**Collected data entries**
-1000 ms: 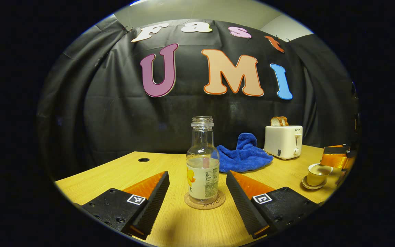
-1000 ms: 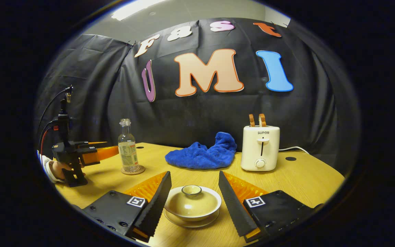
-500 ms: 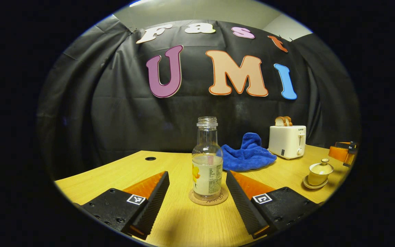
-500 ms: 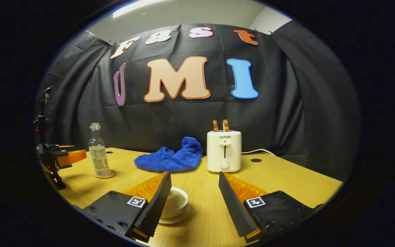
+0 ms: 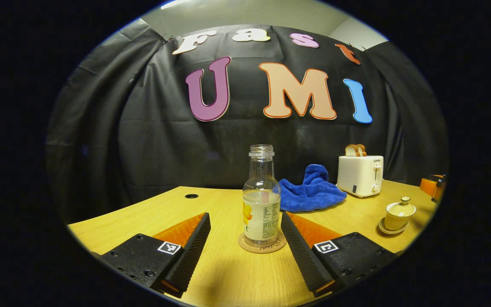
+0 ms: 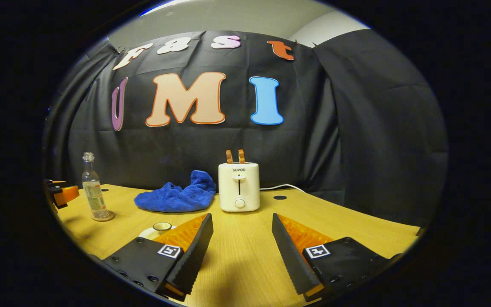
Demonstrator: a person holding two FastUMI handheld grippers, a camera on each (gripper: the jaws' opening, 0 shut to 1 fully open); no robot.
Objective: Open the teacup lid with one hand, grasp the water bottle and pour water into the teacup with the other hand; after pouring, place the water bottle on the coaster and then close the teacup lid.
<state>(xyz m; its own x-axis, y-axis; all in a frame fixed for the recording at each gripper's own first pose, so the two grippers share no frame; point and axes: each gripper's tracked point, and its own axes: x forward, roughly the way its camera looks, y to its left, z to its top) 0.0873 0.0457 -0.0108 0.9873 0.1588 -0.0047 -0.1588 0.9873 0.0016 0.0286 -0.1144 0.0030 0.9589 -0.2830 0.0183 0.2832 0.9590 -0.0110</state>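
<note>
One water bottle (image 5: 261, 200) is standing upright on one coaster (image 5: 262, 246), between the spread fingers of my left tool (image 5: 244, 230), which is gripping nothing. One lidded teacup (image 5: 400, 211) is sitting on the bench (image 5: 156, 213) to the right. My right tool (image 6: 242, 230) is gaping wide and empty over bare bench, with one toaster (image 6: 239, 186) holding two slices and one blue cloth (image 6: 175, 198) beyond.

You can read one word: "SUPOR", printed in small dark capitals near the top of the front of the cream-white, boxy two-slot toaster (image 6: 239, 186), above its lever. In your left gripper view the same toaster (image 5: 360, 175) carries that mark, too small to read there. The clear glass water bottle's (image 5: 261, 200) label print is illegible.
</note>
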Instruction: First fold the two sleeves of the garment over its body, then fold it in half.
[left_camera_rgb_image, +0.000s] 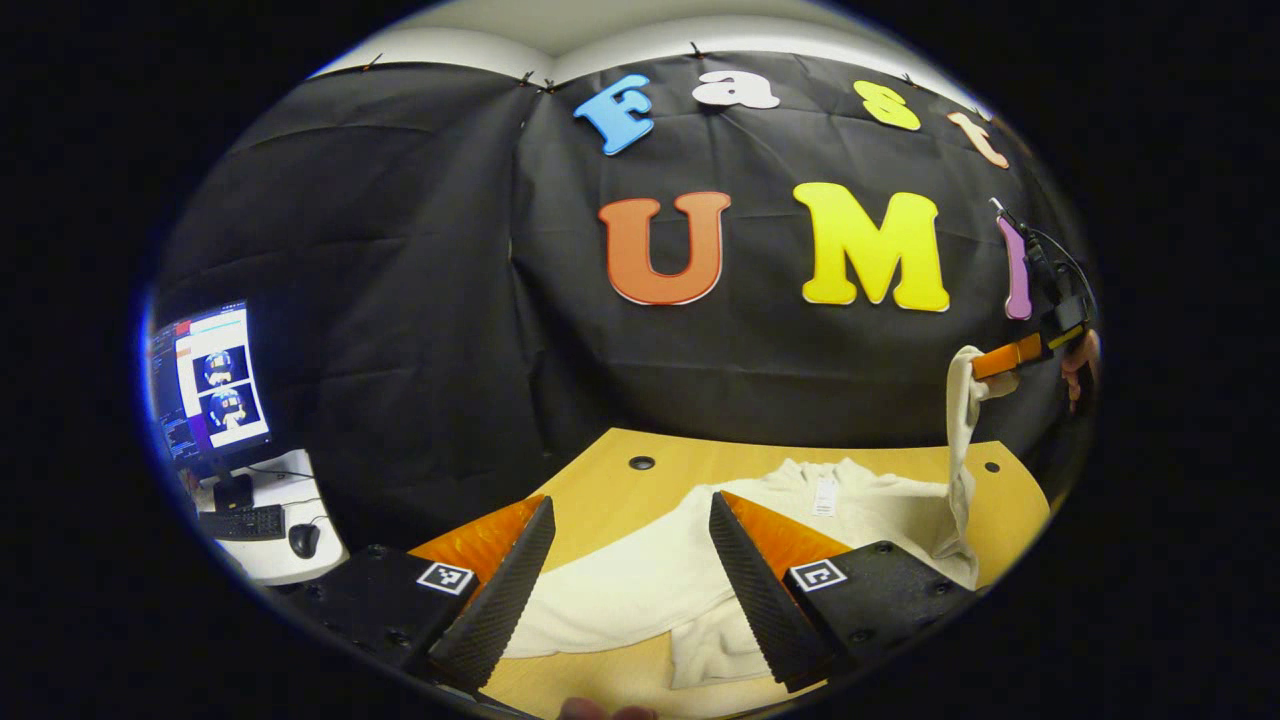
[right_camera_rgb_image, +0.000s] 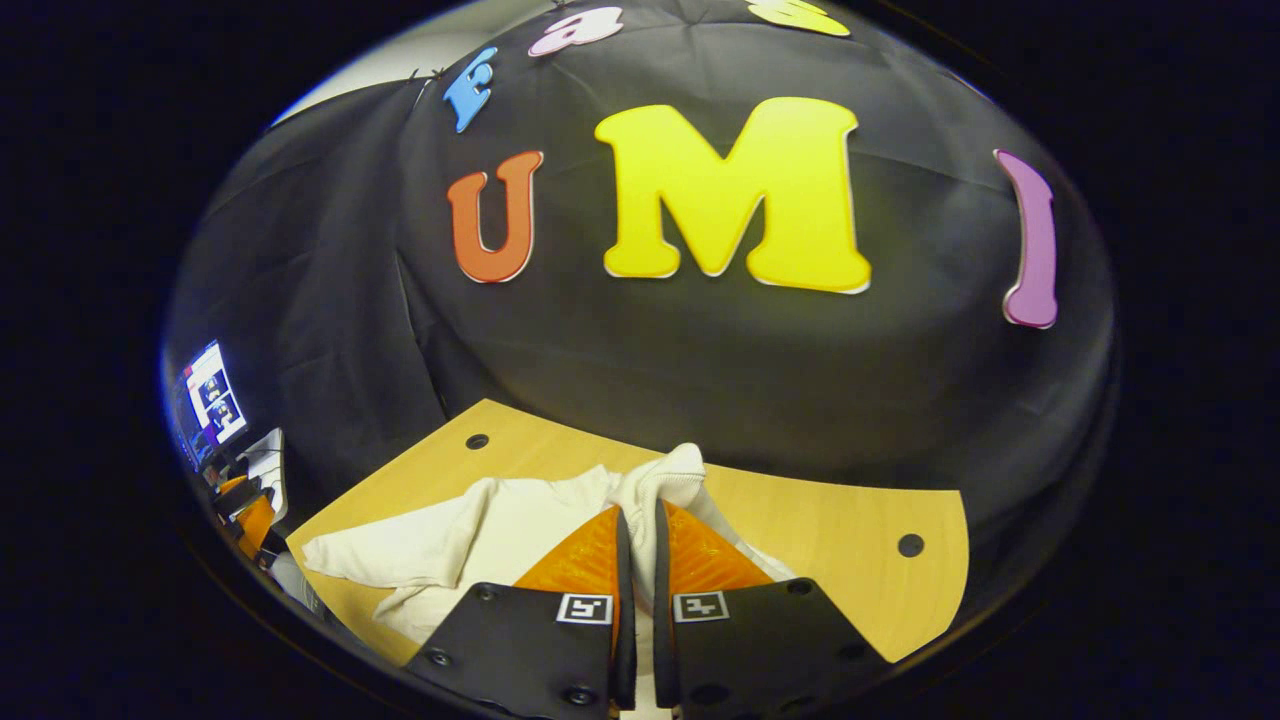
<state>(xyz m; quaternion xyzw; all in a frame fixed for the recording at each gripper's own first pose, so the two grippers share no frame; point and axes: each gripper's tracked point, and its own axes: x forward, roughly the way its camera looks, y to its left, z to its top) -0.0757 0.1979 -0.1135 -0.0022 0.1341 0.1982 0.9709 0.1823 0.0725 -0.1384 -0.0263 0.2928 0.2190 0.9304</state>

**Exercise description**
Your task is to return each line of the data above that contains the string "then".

**The completed task**
Objective: Open the teacup lid with one hand, grasp the water bottle and pour water into the teacup with the other hand; after pouring, place the water bottle on the coaster and then close the teacup lid.
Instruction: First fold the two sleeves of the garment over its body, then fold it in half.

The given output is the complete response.